Du temps de Molière aussi bien que de Massillon, les acceptions du mot main étaient bien plus étendues qu’aujourd’hui (Cf. Littré). Gaston Boissier, si imbu de l’antiquité et qui connaissait si bien nos classiques, a écrit (Dans Le XIXe Siècle, 28 janvier 1894): «Un grand écrivain laisse après lui quelque chose de plus durable que ses écrits mêmes, c’est la langue dont il s’est servi, qu’il a assouplie et façonnée à son usage, et qui, même maniée par d’autres mains, garde toujours quelque trace du pli qu’il lui a donné».
De Molière encore (Les Précieuses ridicules, sc. 9):
«Cathos. — Votre cœur crie avant qu’on l’écorche.
Mascarille. — Il est écorché depuis la tête jusqu’aux pieds.»

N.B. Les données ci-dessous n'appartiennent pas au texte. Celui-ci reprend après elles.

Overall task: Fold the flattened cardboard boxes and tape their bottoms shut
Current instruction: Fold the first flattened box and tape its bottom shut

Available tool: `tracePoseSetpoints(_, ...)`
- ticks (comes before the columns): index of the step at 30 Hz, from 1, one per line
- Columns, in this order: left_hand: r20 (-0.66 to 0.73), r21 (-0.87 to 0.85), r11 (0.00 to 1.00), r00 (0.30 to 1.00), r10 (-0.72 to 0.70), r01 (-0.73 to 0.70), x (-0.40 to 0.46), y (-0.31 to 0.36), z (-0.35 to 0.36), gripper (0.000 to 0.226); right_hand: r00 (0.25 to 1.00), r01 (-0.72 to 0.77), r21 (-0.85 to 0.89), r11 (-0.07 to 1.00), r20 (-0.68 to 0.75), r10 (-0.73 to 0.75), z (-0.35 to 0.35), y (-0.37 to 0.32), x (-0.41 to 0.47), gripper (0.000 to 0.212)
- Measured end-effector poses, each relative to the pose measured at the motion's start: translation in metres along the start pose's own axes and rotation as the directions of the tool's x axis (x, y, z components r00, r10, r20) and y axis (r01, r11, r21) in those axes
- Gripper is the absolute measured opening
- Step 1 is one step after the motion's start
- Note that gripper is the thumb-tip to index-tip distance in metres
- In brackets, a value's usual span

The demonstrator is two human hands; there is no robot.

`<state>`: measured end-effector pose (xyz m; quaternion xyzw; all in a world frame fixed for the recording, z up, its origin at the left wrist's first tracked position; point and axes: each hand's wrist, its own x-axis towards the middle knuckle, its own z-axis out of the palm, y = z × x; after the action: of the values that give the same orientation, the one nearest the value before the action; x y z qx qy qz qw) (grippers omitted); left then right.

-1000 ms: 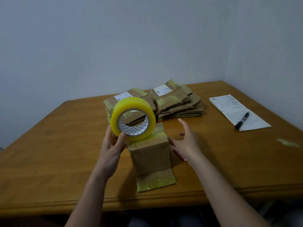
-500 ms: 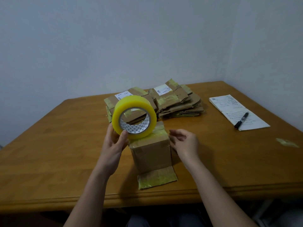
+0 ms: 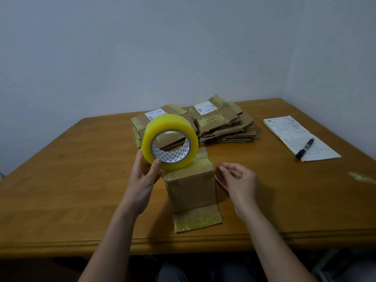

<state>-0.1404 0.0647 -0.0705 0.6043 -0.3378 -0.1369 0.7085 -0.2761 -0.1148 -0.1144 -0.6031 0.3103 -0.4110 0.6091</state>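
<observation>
My left hand (image 3: 142,178) grips a yellow roll of tape (image 3: 168,127), thumb on its lower rim, and holds it up just above the back left of a small folded cardboard box (image 3: 191,190). The box stands upright near the table's front edge, with old yellowish tape on top and one flap (image 3: 197,220) lying flat toward me. My right hand (image 3: 238,180) hovers beside the box's upper right corner, fingers curled, fingertips close to the edge, with nothing visibly held. Flattened boxes lie in two stacks (image 3: 221,125) behind the box.
The wooden table (image 3: 81,180) sits in a room corner. A thin pink object (image 3: 221,183) lies under my right hand. A sheet of paper (image 3: 295,137) with a black marker (image 3: 304,148) lies at the right, and a scrap of tape (image 3: 362,177) near the right edge.
My right hand drew in from an open spread and curled its fingers beside the box's right corner. The tape roll stayed in my left hand, shifting slightly.
</observation>
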Motion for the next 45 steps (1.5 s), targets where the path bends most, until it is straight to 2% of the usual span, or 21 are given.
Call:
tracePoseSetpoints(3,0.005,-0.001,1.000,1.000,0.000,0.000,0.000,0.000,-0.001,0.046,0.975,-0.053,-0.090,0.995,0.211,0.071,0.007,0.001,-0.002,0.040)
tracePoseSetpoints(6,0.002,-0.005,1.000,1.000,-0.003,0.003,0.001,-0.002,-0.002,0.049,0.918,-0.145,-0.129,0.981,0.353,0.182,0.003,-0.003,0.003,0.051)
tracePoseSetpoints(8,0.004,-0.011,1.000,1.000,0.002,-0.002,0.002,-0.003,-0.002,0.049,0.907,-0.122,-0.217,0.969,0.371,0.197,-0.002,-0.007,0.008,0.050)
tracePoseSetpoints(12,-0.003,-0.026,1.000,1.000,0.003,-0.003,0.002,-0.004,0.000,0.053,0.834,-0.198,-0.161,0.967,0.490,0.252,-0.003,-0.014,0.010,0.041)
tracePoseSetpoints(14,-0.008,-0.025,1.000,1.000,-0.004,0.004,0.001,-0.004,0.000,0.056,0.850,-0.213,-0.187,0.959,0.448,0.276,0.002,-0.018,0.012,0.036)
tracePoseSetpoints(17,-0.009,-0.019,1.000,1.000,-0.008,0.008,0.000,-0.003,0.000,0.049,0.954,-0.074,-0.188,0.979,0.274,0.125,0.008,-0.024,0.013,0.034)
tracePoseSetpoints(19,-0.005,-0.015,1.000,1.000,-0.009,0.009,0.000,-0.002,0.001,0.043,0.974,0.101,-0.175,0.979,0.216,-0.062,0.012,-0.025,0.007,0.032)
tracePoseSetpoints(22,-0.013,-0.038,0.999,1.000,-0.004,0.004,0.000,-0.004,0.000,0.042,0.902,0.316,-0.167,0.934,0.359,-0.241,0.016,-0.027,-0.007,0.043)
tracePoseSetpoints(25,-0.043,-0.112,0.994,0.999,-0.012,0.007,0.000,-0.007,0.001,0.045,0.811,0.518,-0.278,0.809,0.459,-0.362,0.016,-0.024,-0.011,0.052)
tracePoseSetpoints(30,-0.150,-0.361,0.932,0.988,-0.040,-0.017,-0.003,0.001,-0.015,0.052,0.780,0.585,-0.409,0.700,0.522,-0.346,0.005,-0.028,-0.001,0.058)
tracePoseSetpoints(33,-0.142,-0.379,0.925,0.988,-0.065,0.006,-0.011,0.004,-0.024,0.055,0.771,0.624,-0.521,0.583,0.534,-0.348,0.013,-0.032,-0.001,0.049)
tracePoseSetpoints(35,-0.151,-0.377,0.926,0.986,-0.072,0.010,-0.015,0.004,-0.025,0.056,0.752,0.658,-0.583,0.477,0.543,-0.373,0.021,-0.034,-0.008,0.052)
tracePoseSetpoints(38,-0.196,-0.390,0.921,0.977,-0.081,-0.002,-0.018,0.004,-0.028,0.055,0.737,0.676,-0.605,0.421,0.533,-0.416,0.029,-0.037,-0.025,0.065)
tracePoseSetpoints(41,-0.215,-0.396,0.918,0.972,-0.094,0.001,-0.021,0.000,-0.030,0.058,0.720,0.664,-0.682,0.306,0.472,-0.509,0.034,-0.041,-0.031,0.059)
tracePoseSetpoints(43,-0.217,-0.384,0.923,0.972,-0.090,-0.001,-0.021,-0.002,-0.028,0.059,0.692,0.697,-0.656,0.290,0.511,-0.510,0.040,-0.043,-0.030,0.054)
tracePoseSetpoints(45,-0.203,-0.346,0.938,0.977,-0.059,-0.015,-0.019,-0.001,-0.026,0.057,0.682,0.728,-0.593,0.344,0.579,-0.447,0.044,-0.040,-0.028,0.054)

Métaphore ou catachrèse qu’on peut rapprocher de celle de Marivaux: «Frappez fort, mon cœur a bon dos.» (Cf. Molière, édit. des Grands Écrivains, t. II, p. 98, note 1)[19].
«On ne peut néanmoins douter, dit très justement une note de l’édition de Molière des Grands Écrivains (t. VIII, p. 284, note 2, a), que parfois, dans l’emploi de ces locutions mêmes, l’incohérence des termes rapprochés était cherchée et rendue fort sensible pour produire un effet plaisant, témoin cette phrase de Sganarelle: «Un cordonnier, en faisant des souliers, ne saurait gâter un morceau de cuir qu’il n’en paye les pots cassés» (Le Médecin malgré lui, III, 1), et ces vers de Benserade, adressés, dans le Ballet des Muses, à Mlle de la Vallière:
Je baise ici les mains à vos beaux yeux
Et ne veux point d’un joug comme le vôtre.»